BACKGROUND: Epidemiological analyses of aggregated data are often used to evaluate theoretical health effects of natural disasters. Such analyses are susceptible to confounding by unmeasured differences between the exposed and unexposed populations. To demonstrate the difference-in-difference method our population included all recorded Florida live births that reached 20 weeks gestation and conceived after the first hurricane of 2004 or in 2003 (when no hurricanes made landfall). Hurricane exposure was categorized using ≥74 mile per hour hurricane wind speed as well as a 60 km spatial buffer based on weather data from the National Oceanic and Atmospheric Administration.

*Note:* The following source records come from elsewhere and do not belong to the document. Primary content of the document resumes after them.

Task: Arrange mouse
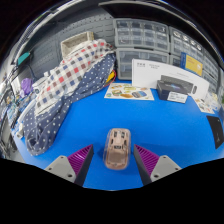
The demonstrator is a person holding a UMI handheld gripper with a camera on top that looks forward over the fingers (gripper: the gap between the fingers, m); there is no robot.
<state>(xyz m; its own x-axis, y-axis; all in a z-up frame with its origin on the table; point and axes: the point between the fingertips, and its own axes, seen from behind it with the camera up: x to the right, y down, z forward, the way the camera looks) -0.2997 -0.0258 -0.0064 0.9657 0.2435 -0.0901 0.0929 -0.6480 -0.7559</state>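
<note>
The gripper (108, 163) is spread, the mouse (117, 147) resting between its fingers; closing squarely on its sides should hold best.

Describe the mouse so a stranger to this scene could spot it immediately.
Start at the blue table, with a checkered cloth heaped at one side. The mouse lies on bare blue, between the open jaws of the gripper. It is the only small, rounded, pinkish-beige thing; the boxes beyond it are white.

Mouse (117, 147) lies on blue desk (160, 125), between the open fingers of the hand-held gripper (115, 162), gaps either side. Checked cloth (65, 90) heaped beyond; white box (165, 75) behind.
</note>
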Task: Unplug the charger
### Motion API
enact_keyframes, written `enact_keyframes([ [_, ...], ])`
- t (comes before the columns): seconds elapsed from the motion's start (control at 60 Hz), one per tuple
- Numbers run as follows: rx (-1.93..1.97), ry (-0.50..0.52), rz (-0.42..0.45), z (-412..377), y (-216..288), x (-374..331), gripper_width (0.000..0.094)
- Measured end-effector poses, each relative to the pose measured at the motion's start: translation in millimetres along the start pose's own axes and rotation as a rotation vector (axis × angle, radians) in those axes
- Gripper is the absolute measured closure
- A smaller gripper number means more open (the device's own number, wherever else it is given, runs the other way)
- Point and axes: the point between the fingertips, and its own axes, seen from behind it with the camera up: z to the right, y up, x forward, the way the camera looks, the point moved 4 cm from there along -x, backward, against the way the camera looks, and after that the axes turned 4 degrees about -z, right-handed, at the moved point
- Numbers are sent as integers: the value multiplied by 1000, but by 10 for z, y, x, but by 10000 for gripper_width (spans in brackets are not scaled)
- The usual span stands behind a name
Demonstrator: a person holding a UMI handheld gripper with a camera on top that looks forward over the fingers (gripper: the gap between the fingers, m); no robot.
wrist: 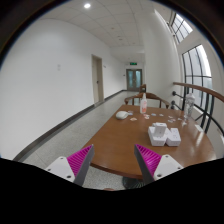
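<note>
Hovering above the near edge of a brown wooden surface (115, 150), the gripper (113, 160) has its jaws spread wide with nothing between them; pink pads (148, 157) face each other across bare wood. Just beyond the right finger sit white blocks (165, 135), probably the charger and its socket strip, though too small to tell which is which or to see a cable. Judging by looks: small, light, rigid plastic, smooth-sided, so likely slippery; best gripped across the flat sides of the plug body, pulled straight out, with the strip apt to lift. Farther back a bottle (143, 104) and a white item (122, 114), then chairs (135, 97), windows (200, 70), and a corridor door (132, 79).
</note>
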Motion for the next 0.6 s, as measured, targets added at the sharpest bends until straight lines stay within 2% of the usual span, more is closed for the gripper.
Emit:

The effect of exposure was quantified as live birth rate differences and 95 % confidence intervals [RD (95 % CI)]. To illustrate sensitivity of the results, the difference-in-differences estimates were compared to general linear models adjusted for census-level covariates. This analysis demonstrates difference-in-differences as a method to control for time-invariant confounders investigating hurricane exposure on live birth rates. RESULTS: Difference-in-differences analysis yielded consistently null associations across exposure metrics and hurricanes for the post hurricane rate difference between exposed and unexposed areas (e.g., Hurricane Ivan for 60 km spatial buffer [-0.02 births/1000 individuals (-0.51, 0.47)]. In contrast, general linear models suggested a positive association between hurricane exposure and birth rate [Hurricane Ivan for 60 km spatial buffer (2.80 births/1000 individuals (1.94, 3.67)] but not all models. CONCLUSIONS: Ecological studies of associations between environmental exposures and health are susceptible to confounding due to unmeasured population attributes. Here we demonstrate an accessible method of control for time-invariant confounders for future research.